**Brief**
Starting at the line below holding "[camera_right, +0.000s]" and stopping at the line holding "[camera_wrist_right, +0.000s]", print every line exactly, both ends included, and leave the rest out.

Records from a collection
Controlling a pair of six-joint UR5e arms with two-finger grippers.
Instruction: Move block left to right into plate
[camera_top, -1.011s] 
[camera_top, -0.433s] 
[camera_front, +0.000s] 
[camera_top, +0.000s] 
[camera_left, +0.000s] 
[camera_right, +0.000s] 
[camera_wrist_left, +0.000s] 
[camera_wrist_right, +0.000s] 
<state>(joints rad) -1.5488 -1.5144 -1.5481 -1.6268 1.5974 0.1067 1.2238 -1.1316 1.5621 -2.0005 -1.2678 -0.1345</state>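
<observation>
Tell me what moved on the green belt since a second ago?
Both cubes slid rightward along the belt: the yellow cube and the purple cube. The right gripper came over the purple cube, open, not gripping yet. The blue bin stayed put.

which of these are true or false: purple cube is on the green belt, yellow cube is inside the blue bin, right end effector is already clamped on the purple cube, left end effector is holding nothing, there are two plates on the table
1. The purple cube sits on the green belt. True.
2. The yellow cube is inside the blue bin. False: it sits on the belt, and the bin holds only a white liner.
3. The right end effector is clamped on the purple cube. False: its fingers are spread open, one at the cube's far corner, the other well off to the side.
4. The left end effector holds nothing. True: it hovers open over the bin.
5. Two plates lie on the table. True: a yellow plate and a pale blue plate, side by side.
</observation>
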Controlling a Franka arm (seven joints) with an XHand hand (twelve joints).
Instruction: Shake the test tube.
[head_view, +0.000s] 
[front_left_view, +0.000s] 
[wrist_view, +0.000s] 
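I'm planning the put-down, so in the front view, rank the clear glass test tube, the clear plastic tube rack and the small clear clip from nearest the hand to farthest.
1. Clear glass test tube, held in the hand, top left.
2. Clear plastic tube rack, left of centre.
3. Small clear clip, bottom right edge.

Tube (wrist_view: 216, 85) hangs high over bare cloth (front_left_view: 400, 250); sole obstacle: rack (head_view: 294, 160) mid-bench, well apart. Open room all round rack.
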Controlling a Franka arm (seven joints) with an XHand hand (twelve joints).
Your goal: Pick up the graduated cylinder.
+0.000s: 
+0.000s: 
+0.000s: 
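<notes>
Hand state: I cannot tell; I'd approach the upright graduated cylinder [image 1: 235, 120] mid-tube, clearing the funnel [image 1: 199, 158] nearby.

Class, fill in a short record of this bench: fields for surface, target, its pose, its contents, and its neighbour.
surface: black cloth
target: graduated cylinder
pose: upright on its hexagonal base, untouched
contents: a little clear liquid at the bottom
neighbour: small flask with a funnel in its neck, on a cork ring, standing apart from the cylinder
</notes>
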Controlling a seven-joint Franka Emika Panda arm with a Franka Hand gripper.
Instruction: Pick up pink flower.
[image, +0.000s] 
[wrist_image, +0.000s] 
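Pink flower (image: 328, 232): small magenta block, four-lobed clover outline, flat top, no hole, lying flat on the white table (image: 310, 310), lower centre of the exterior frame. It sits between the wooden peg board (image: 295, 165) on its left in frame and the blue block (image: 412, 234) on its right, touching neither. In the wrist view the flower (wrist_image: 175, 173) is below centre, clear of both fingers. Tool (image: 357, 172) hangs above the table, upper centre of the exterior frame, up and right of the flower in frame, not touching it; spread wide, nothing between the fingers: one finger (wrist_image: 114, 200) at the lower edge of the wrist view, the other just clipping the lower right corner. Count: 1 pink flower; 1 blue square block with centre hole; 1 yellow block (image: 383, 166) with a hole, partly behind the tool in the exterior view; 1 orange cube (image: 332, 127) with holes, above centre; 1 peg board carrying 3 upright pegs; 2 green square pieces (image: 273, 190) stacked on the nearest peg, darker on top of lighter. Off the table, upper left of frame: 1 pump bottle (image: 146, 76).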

**Response**
[camera_right, +0.000s] 
[camera_wrist_left, +0.000s] 
[camera_wrist_right, +0.000s] 

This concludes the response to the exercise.